Most of these factors are of interest only to those designing a new home, but a technique based on one of them is often employed on existing homes, particularly in the Northeast. Metal roofing is installed from the eaves to three or four feet up the roof slope, above which point less-expensive shingles are used. The smooth metal is less likely than shingles to let ice accumulate, and it's also better able to withstand the stress when ice does form.
One common approach to eliminating ice damming is to install a grid of electrical heating wire along the eaves. Though certainly effective, such an array must be kept on throughout the winter, using a considerable amount of electricity. What's more, the gutters and downspouts must also be wired to prevent the runoff from freezing within them.

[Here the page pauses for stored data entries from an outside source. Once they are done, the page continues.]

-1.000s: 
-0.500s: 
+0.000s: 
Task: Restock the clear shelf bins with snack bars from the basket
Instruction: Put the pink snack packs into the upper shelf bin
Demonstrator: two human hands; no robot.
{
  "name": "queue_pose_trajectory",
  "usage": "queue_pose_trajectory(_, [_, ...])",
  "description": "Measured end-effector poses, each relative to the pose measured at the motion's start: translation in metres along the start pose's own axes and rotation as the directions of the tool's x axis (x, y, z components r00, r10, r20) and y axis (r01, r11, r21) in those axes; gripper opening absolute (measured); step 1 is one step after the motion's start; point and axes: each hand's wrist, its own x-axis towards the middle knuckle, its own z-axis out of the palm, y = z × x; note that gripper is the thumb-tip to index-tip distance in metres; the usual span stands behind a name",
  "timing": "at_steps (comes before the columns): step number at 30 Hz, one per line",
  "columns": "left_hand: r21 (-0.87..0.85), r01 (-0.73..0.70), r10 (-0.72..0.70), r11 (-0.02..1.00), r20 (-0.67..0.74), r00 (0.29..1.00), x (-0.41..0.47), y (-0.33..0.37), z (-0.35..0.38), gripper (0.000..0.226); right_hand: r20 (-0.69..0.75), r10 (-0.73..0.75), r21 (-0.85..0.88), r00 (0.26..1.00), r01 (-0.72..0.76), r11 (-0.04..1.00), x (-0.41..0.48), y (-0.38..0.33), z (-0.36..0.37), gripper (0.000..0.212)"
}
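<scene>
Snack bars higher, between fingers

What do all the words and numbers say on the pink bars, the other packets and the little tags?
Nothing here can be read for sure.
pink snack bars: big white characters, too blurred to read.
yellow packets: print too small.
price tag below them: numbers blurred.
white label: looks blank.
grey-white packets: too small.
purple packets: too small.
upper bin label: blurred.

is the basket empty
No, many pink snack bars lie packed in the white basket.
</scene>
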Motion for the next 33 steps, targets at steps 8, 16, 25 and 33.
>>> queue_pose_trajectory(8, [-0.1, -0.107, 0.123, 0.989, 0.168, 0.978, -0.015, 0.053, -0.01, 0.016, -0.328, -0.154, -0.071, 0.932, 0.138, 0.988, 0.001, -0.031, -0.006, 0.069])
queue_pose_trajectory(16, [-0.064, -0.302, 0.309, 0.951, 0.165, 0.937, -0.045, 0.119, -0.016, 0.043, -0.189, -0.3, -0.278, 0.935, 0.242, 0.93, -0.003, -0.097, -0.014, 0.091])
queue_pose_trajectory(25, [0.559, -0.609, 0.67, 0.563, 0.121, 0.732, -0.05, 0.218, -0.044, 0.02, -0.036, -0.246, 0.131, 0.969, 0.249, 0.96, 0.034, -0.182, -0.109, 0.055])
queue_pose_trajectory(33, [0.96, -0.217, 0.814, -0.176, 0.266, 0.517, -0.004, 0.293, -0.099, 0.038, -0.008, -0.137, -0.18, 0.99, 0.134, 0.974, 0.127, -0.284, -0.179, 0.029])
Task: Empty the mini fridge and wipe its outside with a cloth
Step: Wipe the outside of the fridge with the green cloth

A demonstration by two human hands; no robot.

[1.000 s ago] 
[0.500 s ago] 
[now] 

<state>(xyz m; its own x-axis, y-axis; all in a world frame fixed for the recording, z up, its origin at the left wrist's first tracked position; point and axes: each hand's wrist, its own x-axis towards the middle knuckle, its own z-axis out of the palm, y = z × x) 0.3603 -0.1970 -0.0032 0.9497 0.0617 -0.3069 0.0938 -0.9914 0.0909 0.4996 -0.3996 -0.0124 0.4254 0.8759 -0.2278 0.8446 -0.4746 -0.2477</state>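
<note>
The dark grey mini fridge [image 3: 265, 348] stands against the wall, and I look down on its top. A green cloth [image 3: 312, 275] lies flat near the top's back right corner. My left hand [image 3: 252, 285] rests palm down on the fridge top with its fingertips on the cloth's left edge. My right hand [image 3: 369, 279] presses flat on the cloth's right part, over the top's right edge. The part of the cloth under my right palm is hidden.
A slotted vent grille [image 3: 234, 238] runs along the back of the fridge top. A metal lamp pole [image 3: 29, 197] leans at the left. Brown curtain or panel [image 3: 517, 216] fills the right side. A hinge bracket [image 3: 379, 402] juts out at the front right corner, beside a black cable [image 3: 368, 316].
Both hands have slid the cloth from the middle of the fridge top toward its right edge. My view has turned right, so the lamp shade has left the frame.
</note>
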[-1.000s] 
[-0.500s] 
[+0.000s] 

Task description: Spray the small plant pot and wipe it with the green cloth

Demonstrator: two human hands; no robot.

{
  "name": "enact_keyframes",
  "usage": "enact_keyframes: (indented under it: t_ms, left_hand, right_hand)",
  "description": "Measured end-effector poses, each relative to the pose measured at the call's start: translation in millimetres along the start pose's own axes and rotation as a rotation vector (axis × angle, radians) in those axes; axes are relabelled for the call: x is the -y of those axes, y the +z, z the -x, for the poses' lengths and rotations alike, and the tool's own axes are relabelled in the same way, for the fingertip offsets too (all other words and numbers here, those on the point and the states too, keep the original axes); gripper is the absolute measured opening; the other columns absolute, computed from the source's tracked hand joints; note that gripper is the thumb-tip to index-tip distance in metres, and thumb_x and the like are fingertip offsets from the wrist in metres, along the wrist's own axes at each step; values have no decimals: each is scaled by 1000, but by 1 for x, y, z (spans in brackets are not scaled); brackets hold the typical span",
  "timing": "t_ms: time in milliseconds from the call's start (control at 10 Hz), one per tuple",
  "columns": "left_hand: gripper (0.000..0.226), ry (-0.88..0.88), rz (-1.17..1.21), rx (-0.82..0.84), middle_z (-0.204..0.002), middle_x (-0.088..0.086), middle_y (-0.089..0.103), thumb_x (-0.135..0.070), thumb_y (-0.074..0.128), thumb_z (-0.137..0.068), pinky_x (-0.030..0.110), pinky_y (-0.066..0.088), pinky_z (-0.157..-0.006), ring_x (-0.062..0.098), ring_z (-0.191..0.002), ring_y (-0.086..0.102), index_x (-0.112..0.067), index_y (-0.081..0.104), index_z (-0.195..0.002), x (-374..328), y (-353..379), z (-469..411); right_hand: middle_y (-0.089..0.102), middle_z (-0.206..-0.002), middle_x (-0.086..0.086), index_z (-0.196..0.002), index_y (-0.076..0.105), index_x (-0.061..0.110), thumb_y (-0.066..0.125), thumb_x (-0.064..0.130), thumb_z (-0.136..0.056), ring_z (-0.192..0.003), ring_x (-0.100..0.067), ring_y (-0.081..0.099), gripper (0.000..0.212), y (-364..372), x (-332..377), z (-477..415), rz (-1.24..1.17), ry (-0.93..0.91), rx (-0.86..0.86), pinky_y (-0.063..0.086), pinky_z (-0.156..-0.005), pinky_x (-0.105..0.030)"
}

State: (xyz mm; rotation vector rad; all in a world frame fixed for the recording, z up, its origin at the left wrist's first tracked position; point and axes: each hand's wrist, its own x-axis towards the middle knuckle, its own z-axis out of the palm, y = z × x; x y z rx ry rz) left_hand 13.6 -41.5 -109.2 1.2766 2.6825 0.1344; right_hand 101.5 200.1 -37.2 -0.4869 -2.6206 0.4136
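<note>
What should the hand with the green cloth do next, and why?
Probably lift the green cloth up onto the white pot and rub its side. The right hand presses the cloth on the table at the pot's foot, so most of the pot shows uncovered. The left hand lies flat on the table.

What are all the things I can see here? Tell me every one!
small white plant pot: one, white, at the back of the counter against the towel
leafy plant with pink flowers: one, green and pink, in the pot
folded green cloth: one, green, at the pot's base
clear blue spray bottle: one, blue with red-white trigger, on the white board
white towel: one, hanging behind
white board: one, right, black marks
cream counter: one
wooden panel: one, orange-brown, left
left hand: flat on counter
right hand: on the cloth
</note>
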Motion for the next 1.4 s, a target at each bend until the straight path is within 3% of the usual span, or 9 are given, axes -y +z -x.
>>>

Attic ventilation is often cited as a cure for ice damming, since it prevents heat lost from the house into the attic from warming the roof. Well-insulated, properly designed new homes frequently have attic venting problems, because insulation near the outer walls fills the space between the top plate and the roof sheathing, obstructing the air path between the rafters. Careful insulation installation or specially made spacers can solve this problem. Bear in mind, however, that attic ventilation isn't really a solution to ice damming; it's just a bandage.
As a last-ditch measure, in a situation where you just can't address the problem directly or even by ventilation, consider installing a waterproof membrane below the roofing in the area where ice dam-related leaks are occurring. This protective layer consists of three-foot-wide rolls of polyethylene sheeting coated with rubberized asphalt. The adhesive-backed material self-seals below the roofing and prevents water that does leak through the roof from reaching degradable materials below.
If at all possible, though, don't settle for attacking symptoms. When you fix an ice-damming problem the right way-by blocking off the source of heat that causes snow on the roof to melt-you reap multiple benefits. Not only does your home stop rotting, but your heating bills will drop dramatically.